On est aujourd’hui bien loin du temps où certains chefs d’entreprises privées ne cachaient pas leur ambition de mettre le pied dans le champ politique, en soutenant ouvertement une organisation politique capable de défendre leurs intérêts, voire même, créer leurs propres partis. Jusqu’au subit verrouillage opéré en 2009 par le chef de l’Etat, ces derniers étaient, en effet, nombreux à être séduits par l’idée de fédérer les entrepreneurs privés autour d’un puissant syndicat patronal, adossé à un parti politique capable de porter leurs idéaux et de défendre leurs intérêts en influant, notamment, sur le contenu des lois.
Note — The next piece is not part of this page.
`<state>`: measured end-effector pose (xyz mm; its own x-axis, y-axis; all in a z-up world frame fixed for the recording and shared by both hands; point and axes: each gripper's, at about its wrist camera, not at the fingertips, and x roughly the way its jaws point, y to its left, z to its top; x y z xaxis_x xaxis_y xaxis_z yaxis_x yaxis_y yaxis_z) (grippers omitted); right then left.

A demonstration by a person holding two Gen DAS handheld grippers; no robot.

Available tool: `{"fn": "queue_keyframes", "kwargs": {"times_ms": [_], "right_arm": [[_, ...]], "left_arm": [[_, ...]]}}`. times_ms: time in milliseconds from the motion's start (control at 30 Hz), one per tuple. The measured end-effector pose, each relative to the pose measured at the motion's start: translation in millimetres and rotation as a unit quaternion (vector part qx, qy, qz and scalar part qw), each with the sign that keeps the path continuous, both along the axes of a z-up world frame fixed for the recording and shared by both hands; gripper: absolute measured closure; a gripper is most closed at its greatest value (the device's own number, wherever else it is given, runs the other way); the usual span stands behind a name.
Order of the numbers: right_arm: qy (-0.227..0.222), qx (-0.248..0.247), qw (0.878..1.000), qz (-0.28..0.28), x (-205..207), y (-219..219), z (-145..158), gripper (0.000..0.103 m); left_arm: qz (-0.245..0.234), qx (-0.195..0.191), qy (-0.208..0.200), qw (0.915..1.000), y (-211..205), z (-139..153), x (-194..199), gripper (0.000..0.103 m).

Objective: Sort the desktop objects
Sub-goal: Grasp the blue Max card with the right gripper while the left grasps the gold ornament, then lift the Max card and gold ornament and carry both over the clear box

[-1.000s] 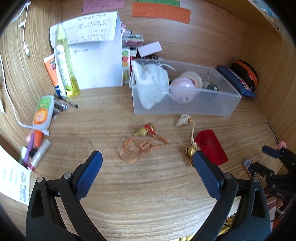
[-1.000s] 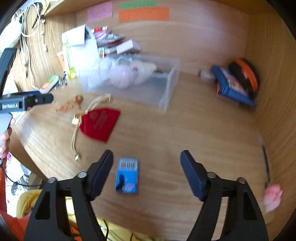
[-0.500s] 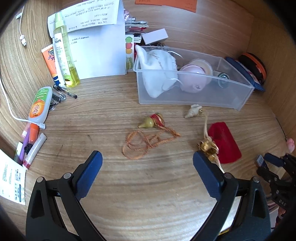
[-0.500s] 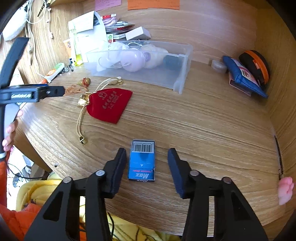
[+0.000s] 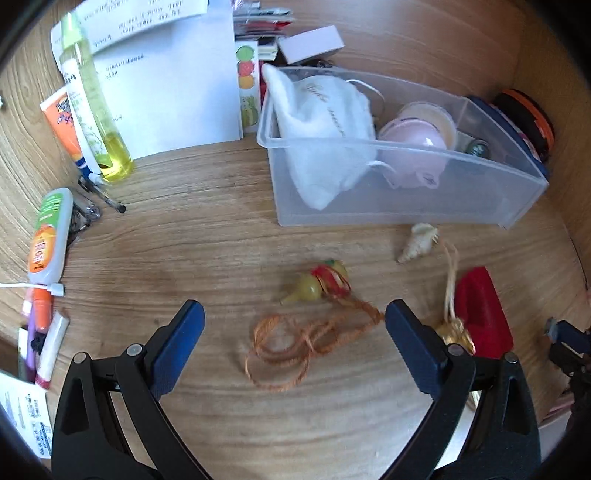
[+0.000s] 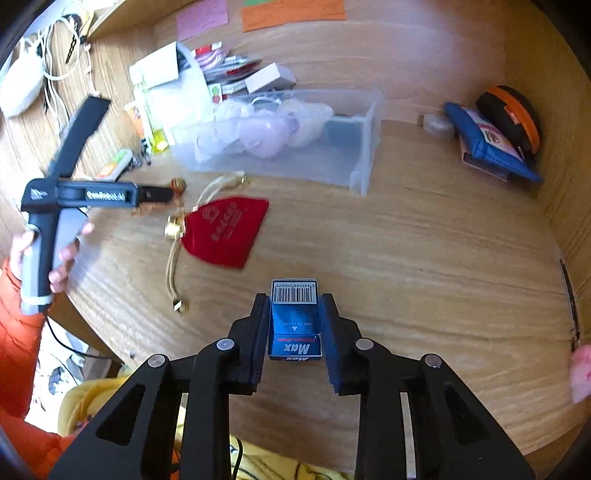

Même si elle n’était pas encore clairement formulée, leur ambition consistait à conforter, à l’aune d’une prodigieuse percée du secteur privé algérien (plus de 600.000 entités privées contribuant au PIB hors hydrocarbure à hauteur de 70% étaient recensées en 2011), l’ancrage dans la société algérienne d’une bourgeoisie nationale qui renait miraculeusement du collectivisme prédateur des décennies 60 et 70 qui avait ambitionné de la faire définitivement disparaître.
Détentrice d’un réel pouvoir économique que lui confèrent ses gros moyens financiers et ses alliances, notamment matrimoniales, avec des familles de hauts dignitaires politique ou militaires, cette nouvelle bourgeoisie d’affaires aspirait évidemment, avant le rappel à l’ordre de 2009, à peser plus lourdement dans les rapports de forces politiques et sociaux.
A travers l’importance des capitaux propres investis par les nombreuses entités privées qui existent aujourd’hui, leur importante contribution à la richesse nationale et leur capacité d’accumulation prodigieuse, il paraît bien évident que cette bourgeoisie d’affaires détient un réel pouvoir économique ou, plus précisément, un puissant pouvoir de l’argent, qui n’est paradoxalement pas conforté par des relais au niveau des plus hautes sphères de décisions politiques.